Try it: Print the first line of the data below and every one after it, through the line containing "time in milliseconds", exactly as written.

Collected data:
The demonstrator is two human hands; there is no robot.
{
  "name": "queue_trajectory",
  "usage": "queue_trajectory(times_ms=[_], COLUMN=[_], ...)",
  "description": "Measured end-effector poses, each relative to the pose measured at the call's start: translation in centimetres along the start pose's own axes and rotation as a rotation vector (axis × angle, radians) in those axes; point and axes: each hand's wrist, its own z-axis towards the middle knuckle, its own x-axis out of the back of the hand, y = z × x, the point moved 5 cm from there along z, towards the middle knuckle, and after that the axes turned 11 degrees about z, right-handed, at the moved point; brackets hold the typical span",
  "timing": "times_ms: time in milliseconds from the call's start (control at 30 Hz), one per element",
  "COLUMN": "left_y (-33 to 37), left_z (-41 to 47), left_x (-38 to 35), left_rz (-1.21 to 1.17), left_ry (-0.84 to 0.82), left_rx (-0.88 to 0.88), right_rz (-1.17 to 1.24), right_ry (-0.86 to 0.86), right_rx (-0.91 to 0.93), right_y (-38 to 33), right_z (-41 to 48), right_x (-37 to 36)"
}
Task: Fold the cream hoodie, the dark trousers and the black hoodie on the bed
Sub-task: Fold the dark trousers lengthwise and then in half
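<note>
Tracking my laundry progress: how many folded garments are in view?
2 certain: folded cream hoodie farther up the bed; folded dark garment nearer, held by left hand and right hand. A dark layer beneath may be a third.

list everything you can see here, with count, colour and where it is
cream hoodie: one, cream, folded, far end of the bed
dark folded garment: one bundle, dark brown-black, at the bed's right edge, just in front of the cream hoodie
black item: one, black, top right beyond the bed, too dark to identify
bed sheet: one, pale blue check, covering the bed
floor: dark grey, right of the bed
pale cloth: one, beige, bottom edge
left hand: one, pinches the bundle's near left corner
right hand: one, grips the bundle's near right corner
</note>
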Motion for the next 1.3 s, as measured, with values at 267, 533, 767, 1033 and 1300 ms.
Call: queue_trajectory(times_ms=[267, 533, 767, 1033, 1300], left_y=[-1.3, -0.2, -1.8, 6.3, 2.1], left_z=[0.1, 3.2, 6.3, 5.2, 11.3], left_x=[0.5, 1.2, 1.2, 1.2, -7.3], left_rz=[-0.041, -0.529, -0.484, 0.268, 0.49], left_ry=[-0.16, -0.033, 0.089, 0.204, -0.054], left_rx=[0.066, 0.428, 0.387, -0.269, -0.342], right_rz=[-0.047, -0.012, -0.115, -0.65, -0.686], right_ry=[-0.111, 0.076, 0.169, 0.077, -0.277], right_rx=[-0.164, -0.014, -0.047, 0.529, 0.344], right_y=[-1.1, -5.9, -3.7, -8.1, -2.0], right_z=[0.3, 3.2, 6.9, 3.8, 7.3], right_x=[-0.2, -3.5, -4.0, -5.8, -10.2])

Answer below:
The demonstrator is two human hands; there is no robot.
{
  "name": "queue_trajectory",
  "usage": "queue_trajectory(times_ms=[_], COLUMN=[_], ...)",
  "description": "Measured end-effector poses, each relative to the pose measured at the call's start: translation in centimetres along the start pose's own axes and rotation as a rotation vector (axis × angle, radians) in those axes; point and axes: each hand's wrist, its own z-axis towards the middle knuckle, its own x-axis out of the back of the hand, y = z × x, the point moved 5 cm from there along z, towards the middle knuckle, and after that the axes turned 11 degrees about z, right-handed, at the moved point; brackets hold the typical span",
  "timing": "times_ms: time in milliseconds from the call's start (control at 30 Hz), one per element",

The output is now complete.